Turno precedente - Turno successivo

2 febbraio 1936 - 468 - Serie A 1935/36 - XVII giornata

TRIESTINA: Tricarico, Geigerle, Loschi, Cuffersin, Castello, Spanghero, Pasinati, Chizzo, Mian, Busidoni, Colaussi.

LAZIO: Blason, Roggero, Monza (II), Baldo, Turchi, Viani (I), Guarisi (Filó), Uneddu, Piola, Gabriotti, Levratto. All. Alt.

Arbitro: sig. Bevilacqua di Viareggio.

Marcatori: 22' pt Colaussi, 28' pt Busidoni, 38' pt Mian (rig), 43' pt Gabriotti, 16' st Gabriotti, 24' st Uneddu.

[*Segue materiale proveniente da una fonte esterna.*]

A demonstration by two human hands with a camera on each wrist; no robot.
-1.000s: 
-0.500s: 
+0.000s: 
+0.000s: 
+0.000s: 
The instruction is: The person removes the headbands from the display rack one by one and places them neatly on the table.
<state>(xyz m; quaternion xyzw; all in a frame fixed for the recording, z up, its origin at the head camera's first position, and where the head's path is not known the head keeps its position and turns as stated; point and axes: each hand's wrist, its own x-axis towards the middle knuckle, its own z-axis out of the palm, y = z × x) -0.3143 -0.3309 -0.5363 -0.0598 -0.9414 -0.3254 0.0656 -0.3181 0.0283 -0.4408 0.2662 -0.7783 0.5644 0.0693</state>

Note: giornata ventosa. Terreno abbastanza buono anche se leggermente scivoloso. Angoli 4 a 3 per la Triestina.

Spettatori: 6000.


Le immagini non si riferiscono alla gara, in quanto per un disguido postale non sono disponibili. Nella prima sono inquadrati i tre autori delle reti giuliane. A destra Guarisi, alla destra biancoceleste e in basso la comitiva della Lazio nel ristorante triestino prima della gara
Il titolo de Il Littoriale
La cronaca de "La Gazzetta dello Sport"

Da Il Littoriale, che titola: “La Lazio in svantaggio di tre porte dopo 38’ risale la corrente e chiude in pareggio 3 a 3. Una partita dal finale tempestoso a Trieste”.

Ad un certo punto del primo tempo la Triestina conduceva con tre punti a zero: due usciti da azioni impeccabili e l'ultimo su rigore giustamente accordato dall'arbitro per un fallo su Mian.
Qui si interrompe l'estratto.